In the system you operate, how many coefficients are there that nobody remembers were added to compensate for which variable of reality?

Think about it for a moment.

The first breaking point is technical. A multiplicative coefficient fixes proportional error; it cannot fix structural error. Look at two routes between the same pair of points. The first is shortest in meters, passing through three unprotected left turns, each one a wait for a gap to open in oncoming traffic. The second is eight hundred meters longer, runs along a main road, turns right twice. The second is faster at almost every hour of the day. But the algorithm already chose the first route, based on weights measured in meters, and only then was the coefficient multiplied onto the travel time of the wrongly chosen road. No coefficient multiplied onto the wrong route produces the right route. The error happens before the coefficient gets a chance to intervene, at the moment of comparing and choosing.

The second breaking point runs deeper, and it is why I tell this section with respect instead of mockery. Every coefficient is a genuine piece of knowledge about reality, compressed into a dead number. Multiplying by one point six after five o'clock is a way of saying travel time depends on the hour of the day, without letting the model^° know it. Adding fifteen percent in rain is a way of saying weather is a variable, while hiding the variable from the model^°. The trouble with this encoding shows when the variables meet: rain plus rush hour plus city center multiplies how exactly, add first or multiply first, and nobody can answer because the coefficients were never designed to meet.
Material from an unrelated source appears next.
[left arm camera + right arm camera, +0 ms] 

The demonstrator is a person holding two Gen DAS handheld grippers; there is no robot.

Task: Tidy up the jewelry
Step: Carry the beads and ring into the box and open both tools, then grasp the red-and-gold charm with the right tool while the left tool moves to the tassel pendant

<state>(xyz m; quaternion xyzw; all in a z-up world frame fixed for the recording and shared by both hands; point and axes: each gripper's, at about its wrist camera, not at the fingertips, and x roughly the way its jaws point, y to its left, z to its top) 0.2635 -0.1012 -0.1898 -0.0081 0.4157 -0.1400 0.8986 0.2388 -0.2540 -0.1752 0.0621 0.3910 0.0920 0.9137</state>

Eventually the coefficient table becomes a thing nobody dares delete a single row of, because nobody remembers what the row compensates for, and deleting it experimentally makes the dashboard worse in a corner nobody expected.

The coefficient table is knowledge about reality encoded where the model cannot read it. So the work is not tuning coefficients more skillfully; it is moving each variable to where it belongs, into the weight. That means admitting something the textbook's problem statement hid: the weight is not a number that arrives with the map. The weight is a model, and a model has to have a designer.

Weight Is a Model, Not Data

The problem statement in the book says: given a graph G with weight function w. The four words given a weight function are where the entire difficulty of production is hidden, neatly, like a rug over a hole. Out in the world, nobody gives you w. You have to answer what w is, in what unit, depending on what, and that answer determines the solution more than every algorithmic choice after it combined.

To say plainly what you already know and set it aside: Dijkstra, A*, and their variants are the most trustworthy layer of the whole system, rigorously proven, carefully implemented in every respectable library. They are almost never where you earn your keep. The three decisions below are.

Best by Which Definition

The first decision, and the heaviest: choose the quantity the word best is measured in, then admit that the quantity is a function, not a constant. The same road segment takes different times at six in the morning and six in the evening, differs between weekdays and Sundays, between sun and rain. And there is a dimension spoken of less: uncertainty. Some roads are fast on average but high in variance, flowing on ordinary days, but one minor collision and everything stands still for half an hour, because there is no escape in the middle.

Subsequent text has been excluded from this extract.